■ Exercise instructions:
Exact reproduction of the following data is required.

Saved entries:
#####

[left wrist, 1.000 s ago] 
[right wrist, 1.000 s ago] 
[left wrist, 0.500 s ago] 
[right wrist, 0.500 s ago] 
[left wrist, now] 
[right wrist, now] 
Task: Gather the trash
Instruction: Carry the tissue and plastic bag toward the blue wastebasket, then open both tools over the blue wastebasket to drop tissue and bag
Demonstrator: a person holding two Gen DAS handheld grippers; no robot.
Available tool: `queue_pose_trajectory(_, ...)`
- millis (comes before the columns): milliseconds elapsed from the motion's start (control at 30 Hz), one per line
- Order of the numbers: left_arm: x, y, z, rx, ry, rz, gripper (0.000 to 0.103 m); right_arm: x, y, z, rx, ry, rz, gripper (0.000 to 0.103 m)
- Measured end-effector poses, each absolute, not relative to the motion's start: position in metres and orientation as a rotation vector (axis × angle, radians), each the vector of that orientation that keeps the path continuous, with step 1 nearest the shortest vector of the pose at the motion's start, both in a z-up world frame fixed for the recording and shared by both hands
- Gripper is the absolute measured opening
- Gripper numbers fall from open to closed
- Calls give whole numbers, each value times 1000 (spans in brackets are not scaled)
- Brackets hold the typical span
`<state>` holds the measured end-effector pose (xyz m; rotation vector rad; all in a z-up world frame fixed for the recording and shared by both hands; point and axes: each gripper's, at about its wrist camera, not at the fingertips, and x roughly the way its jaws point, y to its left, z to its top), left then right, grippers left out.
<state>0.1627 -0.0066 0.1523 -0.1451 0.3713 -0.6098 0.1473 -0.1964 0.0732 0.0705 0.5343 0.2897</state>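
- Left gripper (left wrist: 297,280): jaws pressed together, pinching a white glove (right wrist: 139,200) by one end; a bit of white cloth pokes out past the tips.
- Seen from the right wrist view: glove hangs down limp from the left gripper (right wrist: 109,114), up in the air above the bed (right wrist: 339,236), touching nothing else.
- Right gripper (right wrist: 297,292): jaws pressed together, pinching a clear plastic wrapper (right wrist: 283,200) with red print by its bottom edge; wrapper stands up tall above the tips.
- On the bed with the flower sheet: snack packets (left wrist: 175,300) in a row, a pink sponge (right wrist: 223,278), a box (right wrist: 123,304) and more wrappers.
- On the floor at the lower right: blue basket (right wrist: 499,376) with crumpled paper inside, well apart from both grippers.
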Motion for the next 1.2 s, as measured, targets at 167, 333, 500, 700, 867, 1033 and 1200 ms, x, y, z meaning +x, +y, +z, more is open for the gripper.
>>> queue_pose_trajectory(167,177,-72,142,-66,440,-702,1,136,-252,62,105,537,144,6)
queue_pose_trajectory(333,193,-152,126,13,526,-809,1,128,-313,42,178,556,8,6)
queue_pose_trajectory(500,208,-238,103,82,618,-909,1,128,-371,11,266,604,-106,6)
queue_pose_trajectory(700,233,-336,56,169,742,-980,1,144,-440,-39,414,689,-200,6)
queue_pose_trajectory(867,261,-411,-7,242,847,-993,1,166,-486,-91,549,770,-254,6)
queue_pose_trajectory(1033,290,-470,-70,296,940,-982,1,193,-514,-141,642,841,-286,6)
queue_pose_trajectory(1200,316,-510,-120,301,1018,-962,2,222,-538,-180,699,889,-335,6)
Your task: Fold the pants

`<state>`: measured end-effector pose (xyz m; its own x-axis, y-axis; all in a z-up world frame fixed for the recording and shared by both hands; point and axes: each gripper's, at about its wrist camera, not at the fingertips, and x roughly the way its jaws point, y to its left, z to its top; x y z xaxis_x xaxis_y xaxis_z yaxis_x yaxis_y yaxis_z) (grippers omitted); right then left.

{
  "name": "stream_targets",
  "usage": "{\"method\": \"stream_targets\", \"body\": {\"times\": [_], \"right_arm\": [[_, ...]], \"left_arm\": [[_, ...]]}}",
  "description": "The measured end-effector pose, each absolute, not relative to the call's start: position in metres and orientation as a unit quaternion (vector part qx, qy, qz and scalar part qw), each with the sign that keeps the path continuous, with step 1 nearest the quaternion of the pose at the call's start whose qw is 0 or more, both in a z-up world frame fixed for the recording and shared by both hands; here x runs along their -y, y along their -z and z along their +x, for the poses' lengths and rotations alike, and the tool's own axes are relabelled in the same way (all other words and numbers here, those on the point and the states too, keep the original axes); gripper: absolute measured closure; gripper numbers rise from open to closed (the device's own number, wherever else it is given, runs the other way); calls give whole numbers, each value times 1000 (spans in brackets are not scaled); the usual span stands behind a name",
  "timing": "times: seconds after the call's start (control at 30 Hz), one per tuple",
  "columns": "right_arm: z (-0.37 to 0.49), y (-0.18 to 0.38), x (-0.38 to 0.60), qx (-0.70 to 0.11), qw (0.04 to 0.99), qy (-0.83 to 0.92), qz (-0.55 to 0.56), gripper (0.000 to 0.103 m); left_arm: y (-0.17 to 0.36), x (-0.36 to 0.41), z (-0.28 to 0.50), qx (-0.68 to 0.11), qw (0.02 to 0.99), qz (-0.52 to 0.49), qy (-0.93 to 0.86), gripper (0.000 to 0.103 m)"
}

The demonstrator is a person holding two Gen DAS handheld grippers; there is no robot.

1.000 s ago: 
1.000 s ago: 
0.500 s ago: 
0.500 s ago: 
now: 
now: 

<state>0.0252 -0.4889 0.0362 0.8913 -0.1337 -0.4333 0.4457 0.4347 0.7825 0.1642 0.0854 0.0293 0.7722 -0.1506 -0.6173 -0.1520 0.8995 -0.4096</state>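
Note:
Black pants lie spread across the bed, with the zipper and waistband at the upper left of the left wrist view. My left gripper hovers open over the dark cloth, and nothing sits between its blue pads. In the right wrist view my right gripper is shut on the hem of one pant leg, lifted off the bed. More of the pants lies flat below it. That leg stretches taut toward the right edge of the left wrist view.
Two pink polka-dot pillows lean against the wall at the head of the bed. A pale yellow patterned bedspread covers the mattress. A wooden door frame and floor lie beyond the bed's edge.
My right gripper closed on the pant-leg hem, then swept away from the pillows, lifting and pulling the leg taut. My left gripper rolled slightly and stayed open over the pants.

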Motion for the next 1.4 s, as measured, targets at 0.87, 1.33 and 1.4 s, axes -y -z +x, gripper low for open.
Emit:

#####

■ Result for this task:
[left wrist, 1.000 s ago] 
[right wrist, 1.000 s ago] 
[left wrist, 0.500 s ago] 
[right wrist, 0.500 s ago] 
[left wrist, now] 
[right wrist, now] 
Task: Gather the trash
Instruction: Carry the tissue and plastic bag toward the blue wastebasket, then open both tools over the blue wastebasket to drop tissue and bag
Demonstrator: a person holding two Gen DAS handheld grippers; no robot.
Available tool: `queue_pose_trajectory(_, ...)`
- millis (comes before the columns): milliseconds elapsed from the motion's start (control at 30 Hz), one per line
- Order of the numbers: left_arm: x, y, z, rx, ry, rz, gripper (0.000 to 0.103 m); right_arm: x, y, z, rx, ry, rz, gripper (0.000 to 0.103 m)
- Measured end-effector poses, each absolute, not relative to the motion's start: position in metres and orientation as a rotation vector (axis × angle, radians), each the vector of that orientation that keeps the path continuous, with step 1 nearest the shortest vector of the pose at the motion's start, both in a z-up world frame fixed for the recording and shared by both hands
- Gripper is the absolute measured opening
- Gripper numbers fall from open to closed
- Calls give whole numbers, each value times 1000 (spans in brackets are not scaled)
- Brackets hold the typical span
`<state>` holds the measured end-effector pose (xyz m; rotation vector rad; all in a z-up world frame fixed for the recording and shared by both hands; point and axes: each gripper's, at about its wrist camera, not at the fingertips, and x roughly the way its jaws point, y to its left, z to its top), left then right, grippers left out.
<state>0.1627 -0.0066 0.1523 -0.1451 0.3713 -0.6098 0.1473 -0.1964 0.0732 0.0705 0.5343 0.2897</state>
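- Left gripper (left wrist: 297,280): jaws pressed together, pinching a white glove (right wrist: 139,200) by one end; a bit of white cloth pokes out past the tips.
- Seen from the right wrist view: glove hangs down limp from the left gripper (right wrist: 109,114), up in the air above the bed (right wrist: 339,236), touching nothing else.
- Right gripper (right wrist: 297,292): jaws pressed together, pinching a clear plastic wrapper (right wrist: 283,200) with red print by its bottom edge; wrapper stands up tall above the tips.
- On the bed with the flower sheet: snack packets (left wrist: 175,300) in a row, a pink sponge (right wrist: 223,278), a box (right wrist: 123,304) and more wrappers.
- On the floor at the lower right: blue basket (right wrist: 499,376) with crumpled paper inside, well apart from both grippers.
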Motion for the next 1.2 s, as measured, targets at 167, 333, 500, 700, 867, 1033 and 1200 ms, x, y, z meaning +x, +y, +z, more is open for the gripper.
>>> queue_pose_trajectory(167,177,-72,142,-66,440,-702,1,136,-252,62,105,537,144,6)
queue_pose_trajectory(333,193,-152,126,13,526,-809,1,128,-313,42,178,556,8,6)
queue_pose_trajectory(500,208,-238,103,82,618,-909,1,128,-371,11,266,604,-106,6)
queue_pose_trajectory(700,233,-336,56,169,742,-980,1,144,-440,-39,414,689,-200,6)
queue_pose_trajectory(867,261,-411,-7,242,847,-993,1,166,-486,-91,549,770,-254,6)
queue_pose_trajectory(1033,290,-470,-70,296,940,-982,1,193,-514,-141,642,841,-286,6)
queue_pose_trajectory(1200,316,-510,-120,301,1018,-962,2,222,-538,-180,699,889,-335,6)
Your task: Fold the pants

`<state>`: measured end-effector pose (xyz m; its own x-axis, y-axis; all in a z-up world frame fixed for the recording and shared by both hands; point and axes: each gripper's, at about its wrist camera, not at the fingertips, and x roughly the way its jaws point, y to its left, z to its top; x y z xaxis_x xaxis_y xaxis_z yaxis_x yaxis_y yaxis_z) (grippers omitted); right then left.

{
  "name": "stream_targets",
  "usage": "{\"method\": \"stream_targets\", \"body\": {\"times\": [_], \"right_arm\": [[_, ...]], \"left_arm\": [[_, ...]]}}",
  "description": "The measured end-effector pose, each absolute, not relative to the call's start: position in metres and orientation as a unit quaternion (vector part qx, qy, qz and scalar part qw), each with the sign that keeps the path continuous, with step 1 nearest the quaternion of the pose at the call's start whose qw is 0 or more, both in a z-up world frame fixed for the recording and shared by both hands; here x runs along their -y, y along their -z and z along their +x, for the poses' lengths and rotations alike, and the tool's own axes are relabelled in the same way (all other words and numbers here, those on the point and the states too, keep the original axes); gripper: absolute measured closure; gripper numbers rise from open to closed (the device's own number, wherever else it is given, runs the other way); calls give whole numbers, each value times 1000 (spans in brackets are not scaled); the usual span stands behind a name",
  "timing": "times: seconds after the call's start (control at 30 Hz), one per tuple",
  "columns": "right_arm: z (-0.37 to 0.49), y (-0.18 to 0.38), x (-0.38 to 0.60), qx (-0.70 to 0.11), qw (0.04 to 0.99), qy (-0.83 to 0.92), qz (-0.55 to 0.56), gripper (0.000 to 0.103 m); left_arm: y (-0.17 to 0.36), x (-0.36 to 0.41), z (-0.28 to 0.50), qx (-0.68 to 0.11), qw (0.02 to 0.99), qz (-0.52 to 0.49), qy (-0.93 to 0.86), gripper (0.000 to 0.103 m)"
}

The demonstrator is a person holding two Gen DAS handheld grippers; there is no robot.

1.000 s ago: 
1.000 s ago: 
0.500 s ago: 
0.500 s ago: 
now: 
now: 

<state>0.0252 -0.4889 0.0362 0.8913 -0.1337 -0.4333 0.4457 0.4347 0.7825 0.1642 0.0854 0.0293 0.7722 -0.1506 -0.6173 -0.1520 0.8995 -0.4096</state>
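Note:
Black pants lie spread across the bed, with the zipper and waistband at the upper left of the left wrist view. My left gripper hovers open over the dark cloth, and nothing sits between its blue pads. In the right wrist view my right gripper is shut on the hem of one pant leg, lifted off the bed. More of the pants lies flat below it. That leg stretches taut toward the right edge of the left wrist view.
Two pink polka-dot pillows lean against the wall at the head of the bed. A pale yellow patterned bedspread covers the mattress. A wooden door frame and floor lie beyond the bed's edge.
My right gripper closed on the pant-leg hem, then swept away from the pillows, lifting and pulling the leg taut. My left gripper rolled slightly and stayed open over the pants.
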
Motion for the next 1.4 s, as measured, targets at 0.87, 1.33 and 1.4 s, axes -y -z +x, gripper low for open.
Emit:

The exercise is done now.